3

Is there any grammar specification available for smali code ? I am trying to play around with the smali code and one of the things that is missing me is the fact that some methods in smali have the .prologue section and some don't. Unfortunately the wiki doesn't seem to have information about smali grammar. Has anyone found yourself in this situation before ? Any suggestions/solutions would be much appreciated.

EDIT1: My objective is to add log messages to the beginning of onResume method of all activities of an app.

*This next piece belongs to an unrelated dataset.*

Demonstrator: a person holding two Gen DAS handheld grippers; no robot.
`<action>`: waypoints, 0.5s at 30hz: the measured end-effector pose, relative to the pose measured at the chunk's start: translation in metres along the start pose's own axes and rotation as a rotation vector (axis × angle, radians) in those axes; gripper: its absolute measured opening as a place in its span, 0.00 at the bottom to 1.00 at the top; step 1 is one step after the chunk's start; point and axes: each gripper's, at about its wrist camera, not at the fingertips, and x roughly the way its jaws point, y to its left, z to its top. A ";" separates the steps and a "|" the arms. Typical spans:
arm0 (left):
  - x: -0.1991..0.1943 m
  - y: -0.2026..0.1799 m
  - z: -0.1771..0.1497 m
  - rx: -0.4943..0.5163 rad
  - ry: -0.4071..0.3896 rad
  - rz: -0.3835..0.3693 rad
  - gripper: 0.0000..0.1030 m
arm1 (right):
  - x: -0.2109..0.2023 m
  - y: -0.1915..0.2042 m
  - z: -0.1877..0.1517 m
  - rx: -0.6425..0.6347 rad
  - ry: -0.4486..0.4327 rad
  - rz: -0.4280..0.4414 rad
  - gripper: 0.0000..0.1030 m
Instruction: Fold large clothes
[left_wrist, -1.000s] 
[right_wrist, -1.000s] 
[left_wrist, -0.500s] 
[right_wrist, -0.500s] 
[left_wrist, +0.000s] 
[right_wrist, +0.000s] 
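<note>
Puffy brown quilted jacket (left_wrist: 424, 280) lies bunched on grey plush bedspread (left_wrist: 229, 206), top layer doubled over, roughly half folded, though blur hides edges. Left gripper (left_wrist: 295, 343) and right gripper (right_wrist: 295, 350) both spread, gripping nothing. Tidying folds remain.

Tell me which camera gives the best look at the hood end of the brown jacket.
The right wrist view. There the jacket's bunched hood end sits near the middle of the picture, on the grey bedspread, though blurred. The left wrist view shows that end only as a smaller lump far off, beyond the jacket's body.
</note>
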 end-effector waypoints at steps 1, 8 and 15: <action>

EDIT2: I am using ANTLRv4.1 parser to parse my smali files and I get a CommonTree (the parse tree) and a TokenStream from the smaliLexer. Now is creating the Token for the log instruction and altering the parse tree and thereafter generating the classes.dex file the right way to go ? So far I havent found a way to alter the TokenStream and I am not able to generate dex files from the altered ParseTree.

Cœur
  • 37,241
  • 25
  • 195
  • 267
TheGT
  • 412
  • 8
  • 13
  • For the actual instruction set I always have a look at this list of opcodes: http://pallergabor.uw.hu/androidblog/dalvik_opcodes.html No idea about the exact specification, though. – dst Aug 02 '13 at 12:48
  • Thanks for the comment @dst. Yes, I do look at the opcodes. I am more interested in the specification of smali like .prologue section, .end method section, .locals section and so on. I couldnt find the specification anywhere and hence the question. – TheGT Aug 02 '13 at 12:54

2 Answers2

3

Almost everything in the smali language has a direct analogue in dalvik bytecode/dex format. In this case, the .prologue directive corresponds to the DBG_SET_PROLOGUE_END debug opcode that is part of the debug_info_item.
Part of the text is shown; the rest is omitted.